Local government pension and other post-employment benefit stress points

Benchmarks for local government pension and OPEB funds as mandated.

April 2, 2018 - Author: Joe Bixler, Michigan State University Extension

This article is the second in a series that provides details regarding Michigan P.A. 202 (the ACT) that was passed in December of 2017 by the Michigan Legislature. Essentially, the act provides for trigger points or benchmarks that local governments must achieve for funding their pension and other post-employment benefits (OPEB) accounts, the largest of which is retiree health care. The ACT, provides for the benchmarks to be achieved by the end of the 2017 fiscal year by municipality.

Municipalities, which include cities, townships, village, counties and other public authorities, must provide the State of Michigan Department of Treasury with a financial report within a timeframe of the end of their fiscal year (June 30, September 30 or December 31).
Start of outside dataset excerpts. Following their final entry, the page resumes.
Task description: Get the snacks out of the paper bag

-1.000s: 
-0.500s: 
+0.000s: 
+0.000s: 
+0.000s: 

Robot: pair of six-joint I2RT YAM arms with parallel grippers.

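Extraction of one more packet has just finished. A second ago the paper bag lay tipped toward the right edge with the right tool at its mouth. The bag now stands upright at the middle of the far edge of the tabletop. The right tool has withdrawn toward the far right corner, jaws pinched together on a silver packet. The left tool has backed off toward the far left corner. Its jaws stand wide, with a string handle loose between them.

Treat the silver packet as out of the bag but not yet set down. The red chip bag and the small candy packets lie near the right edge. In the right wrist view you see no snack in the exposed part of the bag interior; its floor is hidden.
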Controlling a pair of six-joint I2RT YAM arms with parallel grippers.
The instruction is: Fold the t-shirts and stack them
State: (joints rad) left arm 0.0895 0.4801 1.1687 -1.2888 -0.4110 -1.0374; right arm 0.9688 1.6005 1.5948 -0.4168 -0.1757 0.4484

The Treasury Department will review the report and determine the viability of the integrity of the funds based on the percentage of the funds being funded. The trigger points at this time, according to the ACT, are: Pensions 60% and OPEB 40%. If the municipalities fall short of either or both benchmarks and the treasury confirms their deficiency, they can request a waiver of being listed as a deficient municipality.

The waiver must provide information to Treasury that describes the reason for the waiver which should include details related to error in reporting initially and/or steps that were taken prior to or during the time Treasury issued their report of deficiency. Some of these steps could include:

  • Reducing the number of employees who are no longer eligible for pensions or other post-employment benefits through collective bargaining or otherwise.
  • Changes in retiree health care or other post-employment benefits that will further reduce the cost from the OPEB fund for present and future liabilities
  • A transition from a defined pension benefit to a defined contribution pension benefit for new and or existing employees
  • Actuarial results that provide evidence of progress relative to the funds revenue increases and/or reduction in costs as well.

There may be other extenuating circumstances or details that can be explained to the Department of Treasury. Those provided above are a sample of what could be provided. The timeline for providing the initial report is after a local government’s fiscal year ends (see timeline hyperlink). Additionally, refer to the linked timeline for corresponding responses to the initial report of deficiency to Treasury. If a municipality is not deficient they are not required to do anything further and Treasury will publish the results of their funds’ integrity for the public to view as a matter of transparency.

Future articles will address the steps that could be taken to remedy deficiencies over time and the public policy process that municipalities may want to consider moving forward.